Diante das narrativas do fim do mundo e da impotência política, este congresso traz imaginação e planos para realizar, abandonando posições defensivas e passando à ofensiva sindical.
Sou um dos milhares de afiliados da CNT que nestes dias estão começando a receber notícias do congresso que terminou em Canovelles no dia 6 de dezembro. O trabalho das pessoas que fizeram parte das delegações e da organização tem tido seu preço e agora elas devem um merecido descanso. Mas isto não deve nos impedir de começar a avaliar o cenário que se abre após este congresso.
A primeira coisa é ressaltar que a importância deste congresso da CNT transcende os contornos de sua organização e, creio, é de interesse para o resto do espaço sindical combativo, para o movimento libertário e, por que não, para o resto das famílias socialistas.

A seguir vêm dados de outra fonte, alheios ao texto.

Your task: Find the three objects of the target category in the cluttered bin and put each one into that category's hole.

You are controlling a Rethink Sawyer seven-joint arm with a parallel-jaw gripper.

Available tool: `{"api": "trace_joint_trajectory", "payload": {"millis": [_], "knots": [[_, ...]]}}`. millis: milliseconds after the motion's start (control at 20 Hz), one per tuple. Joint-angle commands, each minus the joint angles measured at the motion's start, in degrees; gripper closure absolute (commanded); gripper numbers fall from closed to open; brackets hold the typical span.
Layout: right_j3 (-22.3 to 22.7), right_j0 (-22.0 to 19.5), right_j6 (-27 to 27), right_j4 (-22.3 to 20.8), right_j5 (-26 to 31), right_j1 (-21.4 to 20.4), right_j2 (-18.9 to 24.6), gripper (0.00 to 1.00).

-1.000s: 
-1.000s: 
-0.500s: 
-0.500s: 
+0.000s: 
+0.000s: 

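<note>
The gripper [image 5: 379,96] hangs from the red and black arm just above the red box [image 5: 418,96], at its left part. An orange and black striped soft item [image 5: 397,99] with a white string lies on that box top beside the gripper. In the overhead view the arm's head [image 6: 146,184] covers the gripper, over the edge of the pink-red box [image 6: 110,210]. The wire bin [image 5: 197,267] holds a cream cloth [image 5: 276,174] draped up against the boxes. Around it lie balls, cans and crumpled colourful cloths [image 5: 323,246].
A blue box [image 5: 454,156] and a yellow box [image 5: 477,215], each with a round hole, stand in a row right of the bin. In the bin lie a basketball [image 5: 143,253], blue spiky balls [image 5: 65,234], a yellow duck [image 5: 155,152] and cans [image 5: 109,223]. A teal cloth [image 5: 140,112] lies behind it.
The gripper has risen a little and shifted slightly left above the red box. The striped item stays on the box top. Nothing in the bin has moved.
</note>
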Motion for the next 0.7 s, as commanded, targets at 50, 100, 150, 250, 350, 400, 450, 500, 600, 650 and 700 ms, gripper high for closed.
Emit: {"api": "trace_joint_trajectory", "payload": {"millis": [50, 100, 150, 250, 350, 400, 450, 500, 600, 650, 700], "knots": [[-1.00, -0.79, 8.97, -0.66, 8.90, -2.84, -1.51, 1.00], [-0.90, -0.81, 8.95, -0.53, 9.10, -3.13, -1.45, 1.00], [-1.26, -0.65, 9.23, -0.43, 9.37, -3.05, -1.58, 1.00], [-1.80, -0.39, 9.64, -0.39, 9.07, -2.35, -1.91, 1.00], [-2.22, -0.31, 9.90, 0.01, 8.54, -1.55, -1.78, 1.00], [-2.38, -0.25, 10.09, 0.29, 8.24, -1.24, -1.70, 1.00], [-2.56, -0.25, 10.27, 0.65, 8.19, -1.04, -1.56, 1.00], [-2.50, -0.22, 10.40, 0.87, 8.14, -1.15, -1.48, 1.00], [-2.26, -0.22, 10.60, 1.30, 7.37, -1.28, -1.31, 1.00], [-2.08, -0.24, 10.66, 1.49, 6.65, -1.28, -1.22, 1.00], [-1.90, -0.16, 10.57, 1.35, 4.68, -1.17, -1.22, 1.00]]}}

Começo com o que é mais específico da CNT: seu compromisso com seu próprio modelo sindical. A prática sindical da CNT tem sido uma raridade durante décadas. Mas por sermos aparentemente maximalistas, ideologizados e caprichosos, nos tornamos uma proposta original, independente e pró-ativa. Em resumo, a linha é desenvolver uma luta pela liberdade sindical colocando todo o protagonismo nas próprias instituições da classe trabalhadora: os sindicatos.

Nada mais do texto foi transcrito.